WHAT YOU HAVE TO DO → Scan the lines below for the word "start". Copy each line you find it in.

DATASET CONTENT →
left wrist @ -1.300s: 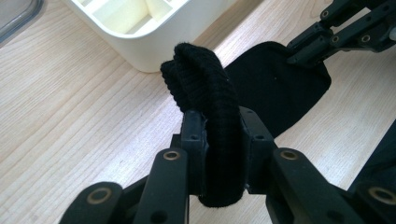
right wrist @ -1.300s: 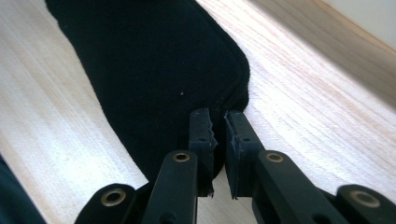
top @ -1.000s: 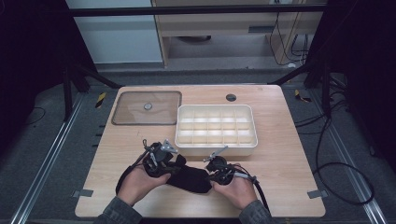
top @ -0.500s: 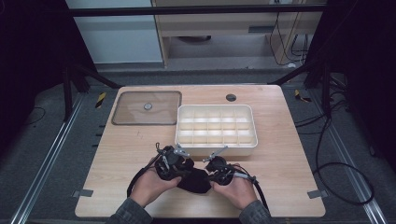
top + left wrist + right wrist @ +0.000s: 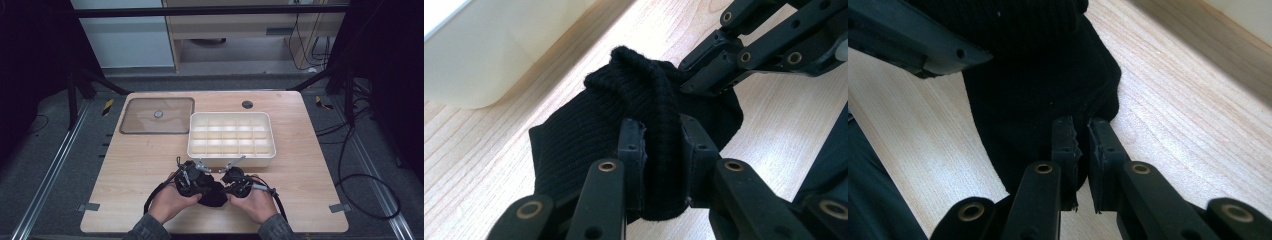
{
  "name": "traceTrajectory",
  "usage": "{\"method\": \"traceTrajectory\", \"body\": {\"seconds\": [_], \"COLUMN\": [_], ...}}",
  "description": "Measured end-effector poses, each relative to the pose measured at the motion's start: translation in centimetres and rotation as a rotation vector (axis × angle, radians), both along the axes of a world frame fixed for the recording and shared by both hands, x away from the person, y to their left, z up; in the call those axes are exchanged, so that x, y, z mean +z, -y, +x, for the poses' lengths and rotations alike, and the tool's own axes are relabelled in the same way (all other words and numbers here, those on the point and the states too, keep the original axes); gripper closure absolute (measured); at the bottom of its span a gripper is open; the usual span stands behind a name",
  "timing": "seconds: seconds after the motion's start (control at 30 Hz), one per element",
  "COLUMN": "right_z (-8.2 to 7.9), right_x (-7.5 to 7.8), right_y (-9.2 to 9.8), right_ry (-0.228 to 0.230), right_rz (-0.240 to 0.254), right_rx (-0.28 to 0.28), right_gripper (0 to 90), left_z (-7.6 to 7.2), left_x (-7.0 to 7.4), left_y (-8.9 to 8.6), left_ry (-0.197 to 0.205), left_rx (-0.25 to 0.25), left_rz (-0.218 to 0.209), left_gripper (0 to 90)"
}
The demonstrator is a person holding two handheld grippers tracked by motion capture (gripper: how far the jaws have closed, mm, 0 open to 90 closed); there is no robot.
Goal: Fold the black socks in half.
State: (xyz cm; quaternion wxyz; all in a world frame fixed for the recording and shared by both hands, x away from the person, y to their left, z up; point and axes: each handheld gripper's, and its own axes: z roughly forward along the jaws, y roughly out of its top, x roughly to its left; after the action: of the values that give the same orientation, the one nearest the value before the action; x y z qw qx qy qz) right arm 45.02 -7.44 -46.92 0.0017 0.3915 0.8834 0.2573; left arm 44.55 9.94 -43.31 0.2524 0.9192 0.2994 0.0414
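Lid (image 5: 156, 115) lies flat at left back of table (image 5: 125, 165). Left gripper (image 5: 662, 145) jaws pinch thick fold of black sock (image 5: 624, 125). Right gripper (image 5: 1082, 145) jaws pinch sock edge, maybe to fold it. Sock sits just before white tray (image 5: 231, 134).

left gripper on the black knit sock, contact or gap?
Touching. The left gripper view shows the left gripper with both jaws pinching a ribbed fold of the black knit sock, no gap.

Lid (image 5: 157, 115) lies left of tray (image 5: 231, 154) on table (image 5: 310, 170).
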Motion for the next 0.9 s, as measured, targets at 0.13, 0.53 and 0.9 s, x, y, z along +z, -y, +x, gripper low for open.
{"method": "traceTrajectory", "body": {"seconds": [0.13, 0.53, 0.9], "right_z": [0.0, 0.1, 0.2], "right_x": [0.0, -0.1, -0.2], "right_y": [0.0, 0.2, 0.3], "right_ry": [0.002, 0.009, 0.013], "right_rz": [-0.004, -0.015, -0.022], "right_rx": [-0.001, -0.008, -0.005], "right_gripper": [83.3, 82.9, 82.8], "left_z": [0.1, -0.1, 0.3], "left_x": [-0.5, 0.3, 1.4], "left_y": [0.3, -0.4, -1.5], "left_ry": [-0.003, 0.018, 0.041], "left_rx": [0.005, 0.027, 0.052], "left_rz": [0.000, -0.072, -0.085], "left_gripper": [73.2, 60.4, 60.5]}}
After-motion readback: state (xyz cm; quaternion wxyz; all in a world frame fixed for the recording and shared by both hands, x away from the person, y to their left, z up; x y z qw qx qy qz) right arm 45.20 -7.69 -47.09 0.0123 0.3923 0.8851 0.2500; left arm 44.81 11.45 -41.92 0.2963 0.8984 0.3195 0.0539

WRITTEN REPLY →
  "description": "Measured end-effector poses, each relative to the pose measured at the motion's start: translation in centimetres and rotation as a rotation vector (axis × angle, radians), both along the axes of a world frame fixed for the recording and shared by both hands, x away from the person, y to their left, z up; in the call those axes are exchanged, so that x, y, z mean +z, -y, +x, for the poses' lengths and rotations alike, and the tool's own axes are relabelled in the same way (all other words and numbers here, those on the point and the states too, keep the original axes); gripper closure absolute (measured); at the bottom of its span a gripper is open; the usual span stands behind a name",
  "timing": "seconds: seconds after the motion's start (control at 30 Hz), one per element",

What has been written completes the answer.